Recuerdo detalles literarios de la piel, no la piel en sí. Endiosar un cuerpo que yo bauticé de dichoso, fijarme en eso y en no descuidar el respirar al quedarme sin aliento. Recuerdo que el tratar de crear memorias demasiado impolutas alterase las vivencias.
Evoco el recuerdo desde la panadería y sus horas largas, el hacerse adulto marcado por la preferencia del aburrimiento y cada vez menos por el vaivén de un calendario lleno de colores. Y tras tanta importancia en ese registro, recuerdo empezar a soltar.

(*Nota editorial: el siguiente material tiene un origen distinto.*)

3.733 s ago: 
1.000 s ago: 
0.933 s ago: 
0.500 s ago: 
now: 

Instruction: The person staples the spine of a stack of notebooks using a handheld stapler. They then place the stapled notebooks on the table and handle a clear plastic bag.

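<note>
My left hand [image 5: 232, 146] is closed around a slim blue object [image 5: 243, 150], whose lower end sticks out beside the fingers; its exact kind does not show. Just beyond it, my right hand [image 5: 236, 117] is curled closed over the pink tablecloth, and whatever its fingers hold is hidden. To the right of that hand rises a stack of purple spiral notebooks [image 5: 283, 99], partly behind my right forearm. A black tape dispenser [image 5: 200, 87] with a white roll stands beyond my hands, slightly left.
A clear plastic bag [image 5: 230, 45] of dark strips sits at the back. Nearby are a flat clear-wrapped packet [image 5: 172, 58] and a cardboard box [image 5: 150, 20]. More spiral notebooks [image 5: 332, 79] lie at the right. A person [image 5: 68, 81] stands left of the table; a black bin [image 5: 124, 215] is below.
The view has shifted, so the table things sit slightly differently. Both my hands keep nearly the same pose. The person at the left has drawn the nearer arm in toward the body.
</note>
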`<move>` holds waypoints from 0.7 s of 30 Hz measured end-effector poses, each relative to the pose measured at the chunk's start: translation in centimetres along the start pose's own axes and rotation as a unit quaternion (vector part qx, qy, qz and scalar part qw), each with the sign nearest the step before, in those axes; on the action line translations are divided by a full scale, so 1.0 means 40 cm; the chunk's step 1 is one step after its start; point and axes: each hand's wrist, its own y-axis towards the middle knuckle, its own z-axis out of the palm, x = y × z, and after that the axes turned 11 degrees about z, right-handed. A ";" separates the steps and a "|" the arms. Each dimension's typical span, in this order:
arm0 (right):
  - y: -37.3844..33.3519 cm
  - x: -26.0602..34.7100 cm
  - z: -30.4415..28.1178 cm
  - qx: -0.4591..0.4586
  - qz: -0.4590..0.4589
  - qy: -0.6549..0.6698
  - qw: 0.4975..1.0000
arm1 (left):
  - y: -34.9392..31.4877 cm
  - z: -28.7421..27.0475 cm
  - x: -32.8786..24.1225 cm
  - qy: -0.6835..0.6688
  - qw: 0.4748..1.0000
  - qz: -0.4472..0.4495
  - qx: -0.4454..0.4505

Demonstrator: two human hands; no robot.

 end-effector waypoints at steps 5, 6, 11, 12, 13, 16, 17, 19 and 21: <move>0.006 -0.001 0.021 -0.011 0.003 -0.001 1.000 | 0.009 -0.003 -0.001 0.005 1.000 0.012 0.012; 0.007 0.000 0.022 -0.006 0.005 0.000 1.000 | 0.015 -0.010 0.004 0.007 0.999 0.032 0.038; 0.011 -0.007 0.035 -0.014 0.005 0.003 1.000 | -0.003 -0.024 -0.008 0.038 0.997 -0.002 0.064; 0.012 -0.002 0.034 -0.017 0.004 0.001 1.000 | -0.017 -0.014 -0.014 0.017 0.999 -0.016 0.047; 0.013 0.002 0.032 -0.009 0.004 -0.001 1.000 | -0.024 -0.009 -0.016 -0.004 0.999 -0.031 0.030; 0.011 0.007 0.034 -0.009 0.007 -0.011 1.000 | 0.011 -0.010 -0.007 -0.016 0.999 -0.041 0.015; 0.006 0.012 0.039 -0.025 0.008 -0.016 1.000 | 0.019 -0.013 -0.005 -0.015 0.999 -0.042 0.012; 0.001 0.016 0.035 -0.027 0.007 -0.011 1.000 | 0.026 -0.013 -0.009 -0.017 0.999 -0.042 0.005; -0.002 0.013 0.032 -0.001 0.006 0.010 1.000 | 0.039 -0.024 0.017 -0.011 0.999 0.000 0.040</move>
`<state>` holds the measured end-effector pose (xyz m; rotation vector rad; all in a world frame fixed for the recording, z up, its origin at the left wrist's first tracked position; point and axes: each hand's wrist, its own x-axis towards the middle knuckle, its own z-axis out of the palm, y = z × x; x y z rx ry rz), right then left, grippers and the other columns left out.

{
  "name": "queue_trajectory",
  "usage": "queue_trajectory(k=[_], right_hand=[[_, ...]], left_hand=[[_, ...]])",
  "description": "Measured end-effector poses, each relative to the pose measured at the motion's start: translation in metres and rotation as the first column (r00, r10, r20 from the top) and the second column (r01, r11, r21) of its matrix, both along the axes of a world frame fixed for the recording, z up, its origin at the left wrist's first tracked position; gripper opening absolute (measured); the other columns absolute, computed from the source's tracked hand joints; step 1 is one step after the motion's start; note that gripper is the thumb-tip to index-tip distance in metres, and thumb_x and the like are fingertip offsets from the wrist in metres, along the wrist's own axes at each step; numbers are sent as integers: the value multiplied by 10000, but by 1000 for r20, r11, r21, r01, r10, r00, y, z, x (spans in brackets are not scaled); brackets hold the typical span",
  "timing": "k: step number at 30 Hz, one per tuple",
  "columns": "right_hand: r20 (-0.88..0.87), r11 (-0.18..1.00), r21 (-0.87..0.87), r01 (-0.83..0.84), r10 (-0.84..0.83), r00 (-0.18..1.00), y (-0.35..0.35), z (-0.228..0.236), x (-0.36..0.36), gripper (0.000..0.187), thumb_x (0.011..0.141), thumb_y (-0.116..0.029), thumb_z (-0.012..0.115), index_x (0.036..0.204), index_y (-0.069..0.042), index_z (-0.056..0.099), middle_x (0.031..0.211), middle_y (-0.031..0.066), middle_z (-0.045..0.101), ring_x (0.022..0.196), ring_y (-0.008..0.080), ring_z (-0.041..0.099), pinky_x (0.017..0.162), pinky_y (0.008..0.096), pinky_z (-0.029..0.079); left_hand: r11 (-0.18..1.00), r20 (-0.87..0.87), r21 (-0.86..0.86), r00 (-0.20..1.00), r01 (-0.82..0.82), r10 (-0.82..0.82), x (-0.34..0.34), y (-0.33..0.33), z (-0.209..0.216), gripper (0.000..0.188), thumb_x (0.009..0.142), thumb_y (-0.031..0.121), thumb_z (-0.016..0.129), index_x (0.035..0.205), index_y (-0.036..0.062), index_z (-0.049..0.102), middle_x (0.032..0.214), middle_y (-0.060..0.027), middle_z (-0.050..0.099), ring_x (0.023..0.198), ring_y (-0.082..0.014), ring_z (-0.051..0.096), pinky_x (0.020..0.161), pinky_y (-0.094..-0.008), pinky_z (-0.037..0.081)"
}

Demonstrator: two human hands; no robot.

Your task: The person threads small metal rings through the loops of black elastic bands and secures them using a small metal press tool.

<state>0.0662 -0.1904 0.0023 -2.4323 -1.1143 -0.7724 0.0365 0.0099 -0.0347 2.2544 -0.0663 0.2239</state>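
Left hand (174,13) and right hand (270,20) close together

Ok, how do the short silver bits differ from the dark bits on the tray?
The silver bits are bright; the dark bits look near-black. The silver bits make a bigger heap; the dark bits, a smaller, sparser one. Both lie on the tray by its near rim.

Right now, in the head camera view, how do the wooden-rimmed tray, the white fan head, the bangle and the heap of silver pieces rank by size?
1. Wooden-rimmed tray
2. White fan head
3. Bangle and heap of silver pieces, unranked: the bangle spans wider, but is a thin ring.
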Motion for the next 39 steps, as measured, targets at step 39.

Re-enamorarse de la realidad, en donde se puede buscar algo único pero ya no endiosado. Volver al modelo de pastelería como a los hobbies con diversidad: un puñado de opciones con mucho valor, ninguna con demasiado. Sacarle miga a los momentos que no relucen en redes pero se centran en la capacidad de prestar atención. Nunca estar en donde y con quién no estaría si no existiesen las fotos de recuerdos, elegir basándose en la vivencia solitaria. Caminar en exclusiva hacia donde me toleraría solo, aunque luego tenga el privilegio de la compañía.
Hay una chica esperando en la esquina, estableciendo un recuerdo que será distinto para ella, para mí y para quién llega impuntual. Curiosos, los hallazgos de la memoria, ya nada es original del todo. Solo tenemos ideas que otros han tenido con palabras que ya se han inventado.
Solo se recuerda sobre recuerdos ya alterados.